In case you think that I’m being hard on his family (after all, they’ve suffered a loss, too), let me give you an example. This morning, when I appeared downstairs at nine o’clock after receiving guests till after midnight, his eldest sister, already powdered an inch thick and with lips like gloss paint, said, ‘Somchai was always an early riser. I’m always up before Khun Nit to prepare his breakfast.’
As her sole contribution to preparing breakfast for her husband is shouting orders at the maid, I didn’t think this was a great sacrifice.
‘Somchai always liked to have a bowl of noodles at the market,’I replied, civilly enough. ‘He said it gave him the opportunity to find out what was going on in the community.’

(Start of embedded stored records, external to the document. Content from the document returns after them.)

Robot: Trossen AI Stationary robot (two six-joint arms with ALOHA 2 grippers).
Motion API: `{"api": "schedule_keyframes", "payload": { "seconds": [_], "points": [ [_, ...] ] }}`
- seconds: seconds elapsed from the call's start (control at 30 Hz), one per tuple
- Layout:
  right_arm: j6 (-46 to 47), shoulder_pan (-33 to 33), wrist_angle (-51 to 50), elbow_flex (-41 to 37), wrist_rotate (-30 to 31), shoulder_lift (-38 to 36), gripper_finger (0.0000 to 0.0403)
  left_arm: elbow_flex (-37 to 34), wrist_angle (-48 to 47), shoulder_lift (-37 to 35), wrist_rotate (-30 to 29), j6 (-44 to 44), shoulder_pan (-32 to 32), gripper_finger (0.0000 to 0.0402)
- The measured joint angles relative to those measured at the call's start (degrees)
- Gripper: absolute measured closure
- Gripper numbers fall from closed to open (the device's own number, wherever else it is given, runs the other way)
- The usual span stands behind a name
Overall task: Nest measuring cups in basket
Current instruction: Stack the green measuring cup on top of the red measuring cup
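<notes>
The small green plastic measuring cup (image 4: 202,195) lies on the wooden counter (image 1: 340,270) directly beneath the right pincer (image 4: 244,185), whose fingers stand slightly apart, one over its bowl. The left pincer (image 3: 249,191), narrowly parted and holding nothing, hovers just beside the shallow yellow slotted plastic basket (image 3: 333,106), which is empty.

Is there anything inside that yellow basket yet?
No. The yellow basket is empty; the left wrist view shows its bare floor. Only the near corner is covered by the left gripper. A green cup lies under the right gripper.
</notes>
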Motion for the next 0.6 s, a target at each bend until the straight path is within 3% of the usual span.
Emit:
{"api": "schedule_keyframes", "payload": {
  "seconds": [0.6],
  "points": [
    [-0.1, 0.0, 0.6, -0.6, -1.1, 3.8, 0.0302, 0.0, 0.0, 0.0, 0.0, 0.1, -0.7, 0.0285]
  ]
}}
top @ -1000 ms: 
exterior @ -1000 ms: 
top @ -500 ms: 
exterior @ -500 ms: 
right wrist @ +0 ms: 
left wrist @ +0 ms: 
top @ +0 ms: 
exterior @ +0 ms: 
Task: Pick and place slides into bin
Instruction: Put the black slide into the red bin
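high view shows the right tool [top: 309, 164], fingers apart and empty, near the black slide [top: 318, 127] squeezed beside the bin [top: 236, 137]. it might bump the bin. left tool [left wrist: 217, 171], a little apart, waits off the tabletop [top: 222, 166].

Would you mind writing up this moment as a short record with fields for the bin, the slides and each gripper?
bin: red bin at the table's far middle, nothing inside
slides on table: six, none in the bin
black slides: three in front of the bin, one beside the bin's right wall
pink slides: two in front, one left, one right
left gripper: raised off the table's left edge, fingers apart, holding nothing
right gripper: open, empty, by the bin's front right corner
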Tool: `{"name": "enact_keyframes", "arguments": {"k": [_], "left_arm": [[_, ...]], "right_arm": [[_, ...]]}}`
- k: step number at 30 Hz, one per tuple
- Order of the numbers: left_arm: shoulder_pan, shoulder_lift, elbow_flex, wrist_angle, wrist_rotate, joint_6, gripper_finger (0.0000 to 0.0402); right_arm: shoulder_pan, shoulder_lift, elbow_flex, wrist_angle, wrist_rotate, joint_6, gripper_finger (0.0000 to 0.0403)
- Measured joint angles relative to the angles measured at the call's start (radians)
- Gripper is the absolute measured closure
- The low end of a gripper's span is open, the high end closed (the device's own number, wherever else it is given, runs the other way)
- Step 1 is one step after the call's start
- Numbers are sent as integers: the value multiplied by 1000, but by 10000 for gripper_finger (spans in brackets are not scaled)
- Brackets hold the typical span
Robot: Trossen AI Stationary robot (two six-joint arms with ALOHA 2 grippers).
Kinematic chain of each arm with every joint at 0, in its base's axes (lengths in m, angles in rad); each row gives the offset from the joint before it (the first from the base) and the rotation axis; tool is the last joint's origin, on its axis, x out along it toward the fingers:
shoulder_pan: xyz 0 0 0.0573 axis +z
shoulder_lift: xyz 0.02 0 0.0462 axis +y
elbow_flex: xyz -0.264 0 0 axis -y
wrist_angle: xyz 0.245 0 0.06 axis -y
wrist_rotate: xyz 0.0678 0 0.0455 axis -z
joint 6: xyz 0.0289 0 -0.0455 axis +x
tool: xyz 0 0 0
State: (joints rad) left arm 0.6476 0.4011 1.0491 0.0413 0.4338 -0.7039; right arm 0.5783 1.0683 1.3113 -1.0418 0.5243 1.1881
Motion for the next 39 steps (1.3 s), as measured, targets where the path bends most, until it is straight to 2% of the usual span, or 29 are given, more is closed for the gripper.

‘There’s not much nutrition in a bowl of noodles – and all that MSG,’ she sniffed, as though he had died of malnutrition or something.
Fortunately, at this point Pim shuffled in, still in her pyjamas, and eldest sister went into her ‘How are you today, darling? Shall I tell the maid to cook you some pancakes?’ mode. I made my escape.
I have taken to walking the streets of this busy, dusty provincial capital. For my sisters-in-law, who travel everywhere in air-conditioned cars, this is another sign of my social unacceptability. And it does have its drawbacks. With my white face, I am always the subject of some attention, maybe just stares, though the odd teenager or small child might shout out, ‘Hey you, farang! Where you go?’ It seems the standard of English taught in schools has not improved much since I first came her to teach in a small village school almost twenty years ago. Over the years I have got used to being noticed, being constantly on display, but today I wish only for a place where I can be completely alone, a place where I can start to think about who I am and what I’m doing here and what the future might hold.